Two weeks out and Reebok's Terry Tate campaign is the only Super Bowl spot we're still talking about. That alone should land the effort in five-star territory, since the last Reebok ad everyone talked about for two weeks was -- well -- we have no idea. But going after Nike? So soon? The con here is that the ad seems to acknowledge that Nike advertising is supremely interesting to Reebok's target. The pro is that Nike's advertising has become so arcane in the last year or so that a good old-fashioned sack-and-taunt just might rouse the loyalties of rank-and-file sports fans who've been confused by Nike's recent resort to British soccer footage and French voiceovers. As a challenger brand, Reebok is right to take the risk, and to break Tate out into Energizer bunny territory as soon as possible, leaving consumers wondering where he'll strike next. Detractors of the campaign argue -- often directly to me -- that this Tate thing is just fun and games and won't move shoes. That depends on what Reebok and The Arnell Group do with all the interest, which -- detract if you will -- is entirely the result of this campaign. (JH)
NASCAR "The 12 Car"
In this new campaign for NASCAR, Y&R/Chicago attempts to convey the gut-twisting essence of the sport with spots that manage to be down home and high art at the same time. Apologies in advance for this: these spots are firing on all cylinders. In the first, "12 Car," an appropriately Southern-inflected voice tells us that "Six days a week I am 200 pounds of flesh and blood. Today I am 3,400 pounds of sheet metal, rubber and steel," by way of describing the transformational power of driving, as man and machine become one in the service of speed. The driver's solemn deliberations are accompanied by compelling visuals conveying the heat, speed and intensity inherent in autoracing.

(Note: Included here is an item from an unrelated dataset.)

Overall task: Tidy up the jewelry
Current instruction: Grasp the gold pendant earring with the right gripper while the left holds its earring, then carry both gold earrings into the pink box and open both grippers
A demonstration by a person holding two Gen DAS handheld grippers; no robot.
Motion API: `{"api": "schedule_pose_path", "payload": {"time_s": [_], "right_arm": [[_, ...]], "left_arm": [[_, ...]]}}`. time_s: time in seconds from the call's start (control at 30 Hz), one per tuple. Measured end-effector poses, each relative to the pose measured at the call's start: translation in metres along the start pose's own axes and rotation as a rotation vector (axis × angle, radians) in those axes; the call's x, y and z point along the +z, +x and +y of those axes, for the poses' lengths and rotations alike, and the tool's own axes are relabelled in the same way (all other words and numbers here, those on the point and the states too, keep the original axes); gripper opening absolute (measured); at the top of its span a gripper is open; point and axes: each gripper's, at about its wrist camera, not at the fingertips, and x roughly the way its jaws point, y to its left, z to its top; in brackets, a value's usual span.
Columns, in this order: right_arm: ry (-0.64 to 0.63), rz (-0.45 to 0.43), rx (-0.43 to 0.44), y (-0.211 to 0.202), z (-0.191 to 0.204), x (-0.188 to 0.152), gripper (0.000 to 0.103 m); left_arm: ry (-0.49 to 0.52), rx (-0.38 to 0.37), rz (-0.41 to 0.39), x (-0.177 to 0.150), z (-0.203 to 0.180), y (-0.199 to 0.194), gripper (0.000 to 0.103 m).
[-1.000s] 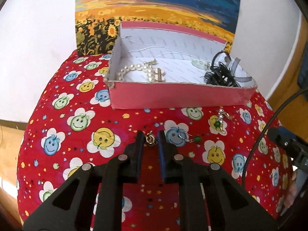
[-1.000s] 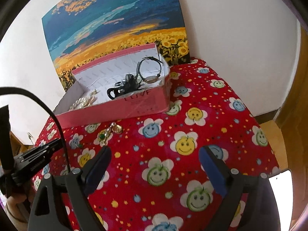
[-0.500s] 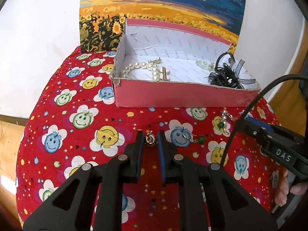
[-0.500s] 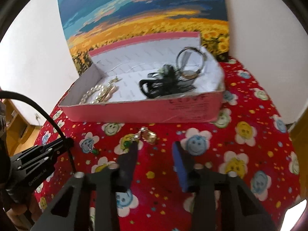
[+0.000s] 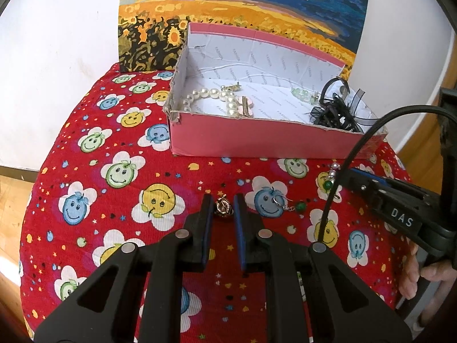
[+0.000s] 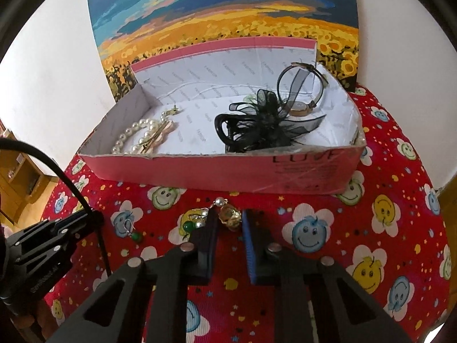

I was a fan of a previous Cliff Freeman campaign for NASCAR on Fox, directed by Ringan Ledwidge, in which people went to absurd and dangerous lengths to approximate the rush of a NASCAR race (e.g. one featured a man fighting his way into a tornado and planting a lawn chair). While those spots attempted to create an analogous situation, to comic effect, this campaign harnesses the aggressive charms of the sport itself while dressing it up just right. Y&R/Chicago and Gorgeous director Peter Thwaites use a technique that is visceral yet slick -- the judicious use of sound design, blur, color correction and jumpy frames elevate the sport without dandifying it beyond the reach of its actual fans. The spots give us a stylized version of the feeling of a NASCAR race, and, viewed the right way, the feeling of sitting on your couch after 16 beers. Both things are dear to the hearts of the NASCAR fan, and so should these spots be. (TI)
Dairy Queen "Big Fry"
Given some of its past iterations, we wondered how many more ways Dairy Queen's advertising could dish out the soft-serve money shot before it all just became a meaningless, squishy parody of itself. Mercifully, with the latest DQ effort from Grey Worldwide, directed by Sean Mullens, we don't have to grapple with such questions. The new campaign, in keeping with its "DQ Something Different" tagline, departs from the sickly sweet paradigm and gives us some sharper edged (for Dairy Queen!) comedic moments that stick to the brand nicely.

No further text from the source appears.